# [Directions]
For the material below, output exactly the span from the line with "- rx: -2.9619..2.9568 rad" to the line with "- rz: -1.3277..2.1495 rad", including both, and nothing besides.

── Records supplied ──

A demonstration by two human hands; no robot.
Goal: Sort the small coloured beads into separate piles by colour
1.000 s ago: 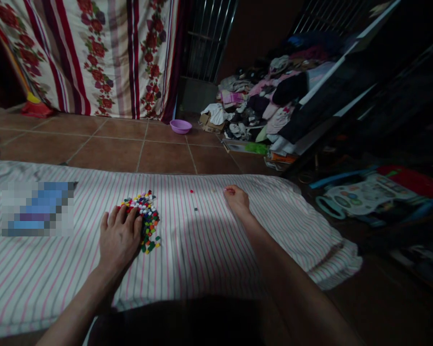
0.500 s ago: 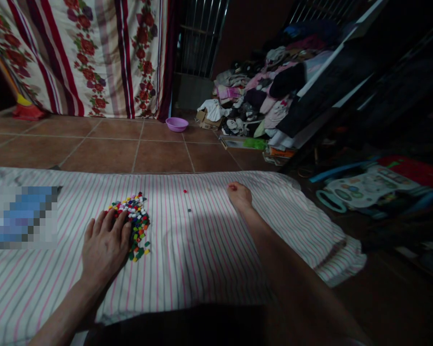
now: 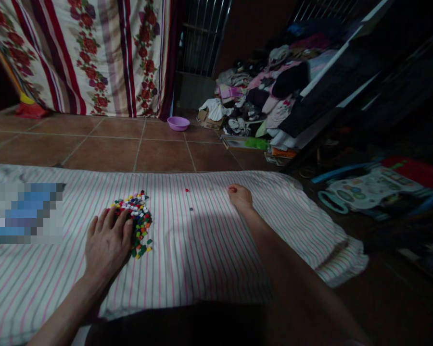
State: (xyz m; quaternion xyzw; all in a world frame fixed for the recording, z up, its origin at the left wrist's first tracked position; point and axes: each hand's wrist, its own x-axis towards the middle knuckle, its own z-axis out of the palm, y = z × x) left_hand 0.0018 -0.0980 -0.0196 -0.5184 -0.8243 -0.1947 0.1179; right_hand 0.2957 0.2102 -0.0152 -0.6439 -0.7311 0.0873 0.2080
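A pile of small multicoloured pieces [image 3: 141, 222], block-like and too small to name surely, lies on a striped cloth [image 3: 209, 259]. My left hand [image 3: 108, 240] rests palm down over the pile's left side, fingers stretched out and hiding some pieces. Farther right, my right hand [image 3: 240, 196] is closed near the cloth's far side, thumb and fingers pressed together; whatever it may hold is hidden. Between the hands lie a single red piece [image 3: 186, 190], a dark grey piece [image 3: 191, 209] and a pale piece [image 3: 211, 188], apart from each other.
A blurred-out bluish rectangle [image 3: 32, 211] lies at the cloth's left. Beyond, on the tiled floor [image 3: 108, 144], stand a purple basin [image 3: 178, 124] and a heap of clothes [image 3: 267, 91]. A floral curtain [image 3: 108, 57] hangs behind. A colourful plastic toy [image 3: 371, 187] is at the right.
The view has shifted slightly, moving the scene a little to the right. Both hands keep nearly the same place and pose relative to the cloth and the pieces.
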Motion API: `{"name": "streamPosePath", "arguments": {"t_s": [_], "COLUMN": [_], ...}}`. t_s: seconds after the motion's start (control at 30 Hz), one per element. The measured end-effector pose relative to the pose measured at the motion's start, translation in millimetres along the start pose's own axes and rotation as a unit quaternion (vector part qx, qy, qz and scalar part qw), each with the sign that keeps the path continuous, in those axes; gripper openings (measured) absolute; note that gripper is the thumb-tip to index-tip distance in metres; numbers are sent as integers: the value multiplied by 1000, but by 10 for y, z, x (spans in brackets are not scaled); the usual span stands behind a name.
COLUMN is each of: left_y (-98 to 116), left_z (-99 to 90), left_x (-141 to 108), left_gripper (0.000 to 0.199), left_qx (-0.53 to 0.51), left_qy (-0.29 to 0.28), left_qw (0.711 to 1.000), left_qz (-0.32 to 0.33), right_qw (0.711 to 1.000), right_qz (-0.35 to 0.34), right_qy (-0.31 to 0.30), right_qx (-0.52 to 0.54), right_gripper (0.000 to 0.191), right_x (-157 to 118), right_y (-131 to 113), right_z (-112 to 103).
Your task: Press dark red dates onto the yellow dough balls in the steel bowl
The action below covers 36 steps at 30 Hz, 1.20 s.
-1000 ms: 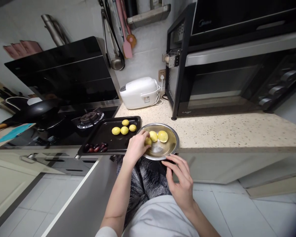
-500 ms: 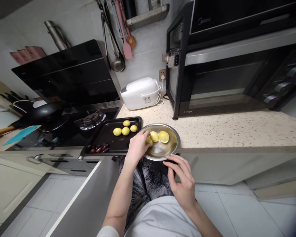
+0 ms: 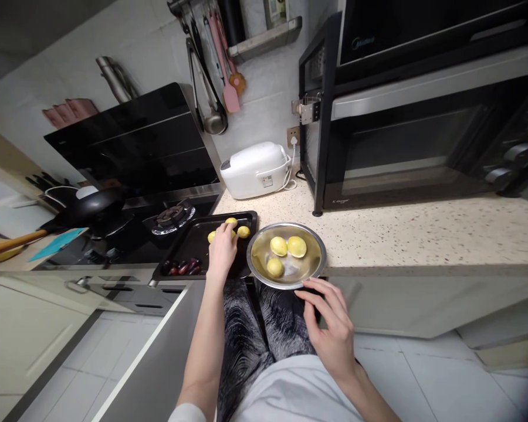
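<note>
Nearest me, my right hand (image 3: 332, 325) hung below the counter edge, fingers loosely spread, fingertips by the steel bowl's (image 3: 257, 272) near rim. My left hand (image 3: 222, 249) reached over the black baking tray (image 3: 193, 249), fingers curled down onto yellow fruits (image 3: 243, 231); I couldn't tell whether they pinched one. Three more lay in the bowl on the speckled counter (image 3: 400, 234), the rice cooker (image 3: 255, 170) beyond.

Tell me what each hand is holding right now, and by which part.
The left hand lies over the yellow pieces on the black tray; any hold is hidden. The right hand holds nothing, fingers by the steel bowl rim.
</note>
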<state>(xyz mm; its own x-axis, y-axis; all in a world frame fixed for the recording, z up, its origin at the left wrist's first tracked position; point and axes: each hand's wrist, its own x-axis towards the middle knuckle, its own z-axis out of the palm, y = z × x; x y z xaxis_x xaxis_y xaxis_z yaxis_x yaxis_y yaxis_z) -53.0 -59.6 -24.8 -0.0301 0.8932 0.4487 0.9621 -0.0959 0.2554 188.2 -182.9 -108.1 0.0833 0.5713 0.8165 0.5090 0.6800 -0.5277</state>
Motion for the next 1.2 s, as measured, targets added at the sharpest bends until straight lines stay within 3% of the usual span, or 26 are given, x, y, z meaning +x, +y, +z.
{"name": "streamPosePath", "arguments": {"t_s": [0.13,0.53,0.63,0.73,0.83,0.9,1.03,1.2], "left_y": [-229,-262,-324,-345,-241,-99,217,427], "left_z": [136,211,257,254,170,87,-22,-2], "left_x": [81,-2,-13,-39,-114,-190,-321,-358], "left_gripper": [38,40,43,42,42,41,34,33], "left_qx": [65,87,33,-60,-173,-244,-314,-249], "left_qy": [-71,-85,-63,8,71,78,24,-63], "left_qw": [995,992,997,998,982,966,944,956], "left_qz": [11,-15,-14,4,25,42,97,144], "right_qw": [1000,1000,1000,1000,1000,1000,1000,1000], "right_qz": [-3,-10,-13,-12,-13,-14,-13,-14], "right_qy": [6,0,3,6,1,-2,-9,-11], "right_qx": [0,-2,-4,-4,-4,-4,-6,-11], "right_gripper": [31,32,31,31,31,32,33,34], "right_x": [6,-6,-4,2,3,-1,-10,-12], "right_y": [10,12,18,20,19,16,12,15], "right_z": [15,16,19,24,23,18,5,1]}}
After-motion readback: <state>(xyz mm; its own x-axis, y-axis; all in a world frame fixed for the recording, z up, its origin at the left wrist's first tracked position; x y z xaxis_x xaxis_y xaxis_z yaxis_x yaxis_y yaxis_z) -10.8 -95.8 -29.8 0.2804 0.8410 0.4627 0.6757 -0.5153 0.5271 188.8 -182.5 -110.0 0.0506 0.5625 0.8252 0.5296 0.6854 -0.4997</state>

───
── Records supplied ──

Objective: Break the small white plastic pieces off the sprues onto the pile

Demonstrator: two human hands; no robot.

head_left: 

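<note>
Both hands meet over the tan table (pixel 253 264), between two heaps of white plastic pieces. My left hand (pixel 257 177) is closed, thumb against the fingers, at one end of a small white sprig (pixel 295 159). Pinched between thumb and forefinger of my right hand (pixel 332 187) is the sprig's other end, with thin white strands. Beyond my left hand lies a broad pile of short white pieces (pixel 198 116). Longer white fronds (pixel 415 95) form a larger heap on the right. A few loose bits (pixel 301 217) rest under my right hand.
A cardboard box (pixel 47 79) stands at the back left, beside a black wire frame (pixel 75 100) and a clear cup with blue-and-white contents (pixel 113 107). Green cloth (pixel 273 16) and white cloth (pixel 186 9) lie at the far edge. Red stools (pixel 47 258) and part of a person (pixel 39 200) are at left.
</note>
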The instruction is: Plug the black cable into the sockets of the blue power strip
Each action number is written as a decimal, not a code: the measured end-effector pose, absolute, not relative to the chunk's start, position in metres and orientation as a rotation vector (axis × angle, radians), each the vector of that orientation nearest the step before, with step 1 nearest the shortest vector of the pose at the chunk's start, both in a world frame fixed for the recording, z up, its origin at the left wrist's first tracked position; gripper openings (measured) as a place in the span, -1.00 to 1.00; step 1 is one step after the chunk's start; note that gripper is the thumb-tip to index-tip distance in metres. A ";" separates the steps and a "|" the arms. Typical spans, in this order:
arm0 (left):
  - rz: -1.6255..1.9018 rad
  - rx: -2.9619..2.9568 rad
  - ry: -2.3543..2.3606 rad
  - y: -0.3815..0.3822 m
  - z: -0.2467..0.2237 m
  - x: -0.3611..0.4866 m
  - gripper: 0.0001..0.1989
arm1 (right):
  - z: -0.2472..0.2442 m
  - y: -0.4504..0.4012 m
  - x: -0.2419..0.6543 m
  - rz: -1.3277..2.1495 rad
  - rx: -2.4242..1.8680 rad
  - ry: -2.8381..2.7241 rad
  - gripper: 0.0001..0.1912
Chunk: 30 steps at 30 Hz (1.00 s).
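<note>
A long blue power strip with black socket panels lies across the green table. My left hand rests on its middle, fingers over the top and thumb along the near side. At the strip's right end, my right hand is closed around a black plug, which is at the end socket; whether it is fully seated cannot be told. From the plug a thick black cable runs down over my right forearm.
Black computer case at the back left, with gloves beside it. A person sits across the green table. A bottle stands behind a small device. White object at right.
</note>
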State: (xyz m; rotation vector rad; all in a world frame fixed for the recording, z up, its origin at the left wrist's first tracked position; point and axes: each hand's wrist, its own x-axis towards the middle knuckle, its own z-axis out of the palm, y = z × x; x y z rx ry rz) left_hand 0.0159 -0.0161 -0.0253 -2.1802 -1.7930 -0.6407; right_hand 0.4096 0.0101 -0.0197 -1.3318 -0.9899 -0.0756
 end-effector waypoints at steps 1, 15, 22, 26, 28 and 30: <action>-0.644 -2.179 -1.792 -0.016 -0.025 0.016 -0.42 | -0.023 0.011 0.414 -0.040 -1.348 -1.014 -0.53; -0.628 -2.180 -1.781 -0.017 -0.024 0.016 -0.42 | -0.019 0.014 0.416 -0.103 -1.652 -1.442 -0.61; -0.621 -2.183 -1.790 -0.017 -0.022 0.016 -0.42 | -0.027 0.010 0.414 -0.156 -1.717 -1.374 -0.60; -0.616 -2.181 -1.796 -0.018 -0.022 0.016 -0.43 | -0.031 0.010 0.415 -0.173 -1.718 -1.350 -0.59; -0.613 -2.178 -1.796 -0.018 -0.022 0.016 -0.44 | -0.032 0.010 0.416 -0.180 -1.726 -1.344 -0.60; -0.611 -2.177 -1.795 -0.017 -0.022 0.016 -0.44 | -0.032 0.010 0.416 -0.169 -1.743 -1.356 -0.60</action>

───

# [Response to the task]
  - rx: -2.9619..2.9568 rad
  - ry: -2.3543..2.3606 rad
  - y: -0.3815..0.3822 m
  - z: -0.2467..0.2237 m
  - x: -0.3611..0.4866 m
  - gripper: 0.0001..0.1989
arm1 (right):
  - z: -0.2472..0.2442 m
  - y: -0.4504..0.4012 m
  - x: -0.2419..0.6543 m
  - rz: -1.3277..2.1495 rad

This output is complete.